> _WHAT NEEDS TO BE DONE_:
Give every line below again, exactly.

> _INFORMATION SUPPLIED_:
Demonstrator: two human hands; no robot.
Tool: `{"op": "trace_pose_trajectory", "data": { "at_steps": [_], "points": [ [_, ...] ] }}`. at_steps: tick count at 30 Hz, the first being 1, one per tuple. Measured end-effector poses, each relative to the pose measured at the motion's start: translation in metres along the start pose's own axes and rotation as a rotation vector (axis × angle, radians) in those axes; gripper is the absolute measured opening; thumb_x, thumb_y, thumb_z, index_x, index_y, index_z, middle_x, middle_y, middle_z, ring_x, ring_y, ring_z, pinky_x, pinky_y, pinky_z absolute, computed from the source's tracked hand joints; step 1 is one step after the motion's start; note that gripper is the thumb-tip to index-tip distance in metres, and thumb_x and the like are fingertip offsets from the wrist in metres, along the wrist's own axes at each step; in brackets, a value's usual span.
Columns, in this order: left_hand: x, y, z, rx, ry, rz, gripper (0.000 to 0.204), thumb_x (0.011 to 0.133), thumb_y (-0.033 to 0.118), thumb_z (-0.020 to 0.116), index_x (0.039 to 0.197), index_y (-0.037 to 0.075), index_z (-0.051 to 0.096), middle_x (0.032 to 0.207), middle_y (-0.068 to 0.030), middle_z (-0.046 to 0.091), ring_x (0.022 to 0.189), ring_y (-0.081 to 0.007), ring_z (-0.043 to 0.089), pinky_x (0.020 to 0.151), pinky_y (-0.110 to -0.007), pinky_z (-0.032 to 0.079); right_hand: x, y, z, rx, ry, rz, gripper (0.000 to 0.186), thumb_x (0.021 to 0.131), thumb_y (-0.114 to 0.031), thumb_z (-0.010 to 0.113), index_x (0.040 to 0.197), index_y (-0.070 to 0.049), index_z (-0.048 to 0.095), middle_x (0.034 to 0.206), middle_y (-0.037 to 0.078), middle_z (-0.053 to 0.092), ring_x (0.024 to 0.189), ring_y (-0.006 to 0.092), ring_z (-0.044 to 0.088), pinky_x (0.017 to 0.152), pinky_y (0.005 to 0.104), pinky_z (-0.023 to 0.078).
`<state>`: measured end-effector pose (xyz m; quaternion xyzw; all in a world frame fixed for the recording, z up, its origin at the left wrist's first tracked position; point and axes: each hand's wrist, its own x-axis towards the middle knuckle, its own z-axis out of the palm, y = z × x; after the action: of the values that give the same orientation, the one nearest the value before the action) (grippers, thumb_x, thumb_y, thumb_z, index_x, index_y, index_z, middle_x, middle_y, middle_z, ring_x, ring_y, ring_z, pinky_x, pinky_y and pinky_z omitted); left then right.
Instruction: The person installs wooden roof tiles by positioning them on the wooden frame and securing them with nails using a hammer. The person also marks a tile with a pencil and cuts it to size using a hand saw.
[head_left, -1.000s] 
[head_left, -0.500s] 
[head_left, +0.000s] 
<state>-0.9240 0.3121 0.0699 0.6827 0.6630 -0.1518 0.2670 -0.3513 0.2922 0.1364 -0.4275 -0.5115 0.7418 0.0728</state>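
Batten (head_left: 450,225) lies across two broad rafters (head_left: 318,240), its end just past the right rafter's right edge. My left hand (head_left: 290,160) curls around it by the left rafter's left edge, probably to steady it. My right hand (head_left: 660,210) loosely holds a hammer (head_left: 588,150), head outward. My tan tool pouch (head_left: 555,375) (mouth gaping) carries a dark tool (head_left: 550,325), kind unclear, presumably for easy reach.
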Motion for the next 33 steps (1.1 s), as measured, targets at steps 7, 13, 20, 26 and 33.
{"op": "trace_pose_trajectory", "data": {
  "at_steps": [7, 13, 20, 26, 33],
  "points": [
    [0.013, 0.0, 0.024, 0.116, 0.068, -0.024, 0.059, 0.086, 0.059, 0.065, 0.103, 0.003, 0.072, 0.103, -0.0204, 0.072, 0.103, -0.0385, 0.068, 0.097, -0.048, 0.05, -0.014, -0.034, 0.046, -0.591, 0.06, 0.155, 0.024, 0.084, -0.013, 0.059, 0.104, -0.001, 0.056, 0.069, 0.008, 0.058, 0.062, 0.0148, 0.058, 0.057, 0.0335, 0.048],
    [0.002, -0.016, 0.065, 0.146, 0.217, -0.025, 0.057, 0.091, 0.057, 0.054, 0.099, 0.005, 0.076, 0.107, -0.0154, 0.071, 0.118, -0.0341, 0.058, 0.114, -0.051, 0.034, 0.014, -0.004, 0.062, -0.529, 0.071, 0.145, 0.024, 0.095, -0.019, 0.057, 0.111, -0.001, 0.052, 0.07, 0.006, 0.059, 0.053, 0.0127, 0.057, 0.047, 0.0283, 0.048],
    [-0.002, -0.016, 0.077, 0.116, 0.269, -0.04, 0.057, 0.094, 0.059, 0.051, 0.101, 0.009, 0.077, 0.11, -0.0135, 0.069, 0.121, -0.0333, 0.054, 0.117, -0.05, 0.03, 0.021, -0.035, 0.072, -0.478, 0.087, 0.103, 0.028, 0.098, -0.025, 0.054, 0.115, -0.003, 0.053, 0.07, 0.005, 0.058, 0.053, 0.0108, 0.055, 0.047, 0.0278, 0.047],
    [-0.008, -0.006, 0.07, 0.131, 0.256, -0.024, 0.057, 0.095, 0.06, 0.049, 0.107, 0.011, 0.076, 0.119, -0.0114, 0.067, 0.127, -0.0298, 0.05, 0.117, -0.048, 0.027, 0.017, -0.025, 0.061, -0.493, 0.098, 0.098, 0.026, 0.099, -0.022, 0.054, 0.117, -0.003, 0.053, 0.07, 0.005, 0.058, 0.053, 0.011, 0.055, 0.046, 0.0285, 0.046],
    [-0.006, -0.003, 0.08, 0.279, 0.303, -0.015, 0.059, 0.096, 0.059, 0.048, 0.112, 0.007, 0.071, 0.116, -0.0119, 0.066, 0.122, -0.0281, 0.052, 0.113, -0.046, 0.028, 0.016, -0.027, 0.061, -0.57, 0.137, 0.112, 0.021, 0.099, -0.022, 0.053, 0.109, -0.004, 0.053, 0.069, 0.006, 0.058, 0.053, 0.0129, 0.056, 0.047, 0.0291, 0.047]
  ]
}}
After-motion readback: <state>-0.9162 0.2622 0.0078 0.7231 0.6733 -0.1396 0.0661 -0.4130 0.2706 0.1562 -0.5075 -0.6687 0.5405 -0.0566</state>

> _ANSWER SECTION_:
Demonstrator: two human hands; no robot.
Tool: `{"op": "trace_pose_trajectory", "data": { "at_steps": [_], "points": [ [_, ...] ] }}`. at_steps: tick count at 30 Hz, the first being 1, one per tuple. Measured end-effector poses, each relative to the pose measured at the motion's start: translation in metres along the start pose's own axes and rotation as a rotation vector (axis × angle, radians) in those axes; gripper is the absolute measured opening; thumb_x, thumb_y, thumb_z, index_x, index_y, index_z, middle_x, middle_y, middle_z, ring_x, ring_y, ring_z, pinky_x, pinky_y, pinky_z absolute, computed from the source's tracked hand joints; step 1 is one step after the motion's start; note that gripper is the thumb-tip to index-tip distance in metres, and thumb_x and the like are fingertip offsets from the wrist in metres, along the wrist's own axes at each step; in brackets, a value's usual span.
Columns, in this order: left_hand: x, y, z, rx, ry, rz, gripper (0.000 to 0.204), thumb_x (0.011 to 0.133), thumb_y (-0.033 to 0.118), thumb_z (-0.020 to 0.116), index_x (0.039 to 0.197), index_y (-0.037 to 0.075), index_z (-0.051 to 0.096), middle_x (0.032 to 0.207), middle_y (-0.068 to 0.030), middle_z (-0.046 to 0.091), ring_x (0.022 to 0.189), ring_y (-0.081 to 0.007), ring_z (-0.043 to 0.089), pinky_x (0.020 to 0.151), pinky_y (-0.110 to -0.007), pinky_z (-0.032 to 0.079); right_hand: x, y, z, rx, ry, rz, gripper (0.000 to 0.186), thumb_x (0.021 to 0.131), thumb_y (-0.114 to 0.031), thumb_z (-0.010 to 0.113), index_x (0.040 to 0.197), index_y (-0.070 to 0.049), index_z (-0.048 to 0.095), middle_x (0.034 to 0.206), middle_y (-0.037 to 0.078), middle_z (-0.053 to 0.092), ring_x (0.024 to 0.189), ring_y (-0.006 to 0.092), ring_z (-0.044 to 0.088), pinky_x (0.017 to 0.152), pinky_y (0.005 to 0.104), pinky_z (-0.023 to 0.078).
`<state>`: measured end-effector pose (xyz m; quaternion xyzw; all in a world frame fixed for the recording, z up, its origin at the left wrist's first tracked position; point and axes: each hand's wrist, its own x-axis towards the middle knuckle, its own z-axis out of the palm, y = z × x; after the action: of the values that give the same orientation, the one nearest the value before the action) (grippers, thumb_x, thumb_y, thumb_z, index_x, index_y, index_z, middle_x, middle_y, middle_z, ring_x, ring_y, ring_z, pinky_x, pinky_y and pinky_z omitted); left then right.
Instruction: The person installs wooden roof tiles by positioning them on the wooden frame and securing them with nails using a hammer. The person also marks a tile with a pencil and cuts it to size using a hand saw.
[head_left, -1.000s] 
[head_left, -0.500s] 
[head_left, +0.000s] 
<state>-0.9240 0.3121 0.0699 0.6827 0.6630 -0.1518 0.2670 -0.3513 0.2922 0.1364 -0.4275 -0.5115 0.7418 0.0728</state>
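Batten (head_left: 450,225) lies across two broad rafters (head_left: 318,240), its end just past the right rafter's right edge. My left hand (head_left: 290,160) curls around it by the left rafter's left edge, probably to steady it. My right hand (head_left: 660,210) loosely holds a hammer (head_left: 588,150), head outward. My tan tool pouch (head_left: 555,375) (mouth gaping) carries a dark tool (head_left: 550,325), kind unclear, presumably for easy reach.
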Motion for the next 33 steps (1.1 s), as measured, targets at steps 7, 13, 20, 26 and 33.
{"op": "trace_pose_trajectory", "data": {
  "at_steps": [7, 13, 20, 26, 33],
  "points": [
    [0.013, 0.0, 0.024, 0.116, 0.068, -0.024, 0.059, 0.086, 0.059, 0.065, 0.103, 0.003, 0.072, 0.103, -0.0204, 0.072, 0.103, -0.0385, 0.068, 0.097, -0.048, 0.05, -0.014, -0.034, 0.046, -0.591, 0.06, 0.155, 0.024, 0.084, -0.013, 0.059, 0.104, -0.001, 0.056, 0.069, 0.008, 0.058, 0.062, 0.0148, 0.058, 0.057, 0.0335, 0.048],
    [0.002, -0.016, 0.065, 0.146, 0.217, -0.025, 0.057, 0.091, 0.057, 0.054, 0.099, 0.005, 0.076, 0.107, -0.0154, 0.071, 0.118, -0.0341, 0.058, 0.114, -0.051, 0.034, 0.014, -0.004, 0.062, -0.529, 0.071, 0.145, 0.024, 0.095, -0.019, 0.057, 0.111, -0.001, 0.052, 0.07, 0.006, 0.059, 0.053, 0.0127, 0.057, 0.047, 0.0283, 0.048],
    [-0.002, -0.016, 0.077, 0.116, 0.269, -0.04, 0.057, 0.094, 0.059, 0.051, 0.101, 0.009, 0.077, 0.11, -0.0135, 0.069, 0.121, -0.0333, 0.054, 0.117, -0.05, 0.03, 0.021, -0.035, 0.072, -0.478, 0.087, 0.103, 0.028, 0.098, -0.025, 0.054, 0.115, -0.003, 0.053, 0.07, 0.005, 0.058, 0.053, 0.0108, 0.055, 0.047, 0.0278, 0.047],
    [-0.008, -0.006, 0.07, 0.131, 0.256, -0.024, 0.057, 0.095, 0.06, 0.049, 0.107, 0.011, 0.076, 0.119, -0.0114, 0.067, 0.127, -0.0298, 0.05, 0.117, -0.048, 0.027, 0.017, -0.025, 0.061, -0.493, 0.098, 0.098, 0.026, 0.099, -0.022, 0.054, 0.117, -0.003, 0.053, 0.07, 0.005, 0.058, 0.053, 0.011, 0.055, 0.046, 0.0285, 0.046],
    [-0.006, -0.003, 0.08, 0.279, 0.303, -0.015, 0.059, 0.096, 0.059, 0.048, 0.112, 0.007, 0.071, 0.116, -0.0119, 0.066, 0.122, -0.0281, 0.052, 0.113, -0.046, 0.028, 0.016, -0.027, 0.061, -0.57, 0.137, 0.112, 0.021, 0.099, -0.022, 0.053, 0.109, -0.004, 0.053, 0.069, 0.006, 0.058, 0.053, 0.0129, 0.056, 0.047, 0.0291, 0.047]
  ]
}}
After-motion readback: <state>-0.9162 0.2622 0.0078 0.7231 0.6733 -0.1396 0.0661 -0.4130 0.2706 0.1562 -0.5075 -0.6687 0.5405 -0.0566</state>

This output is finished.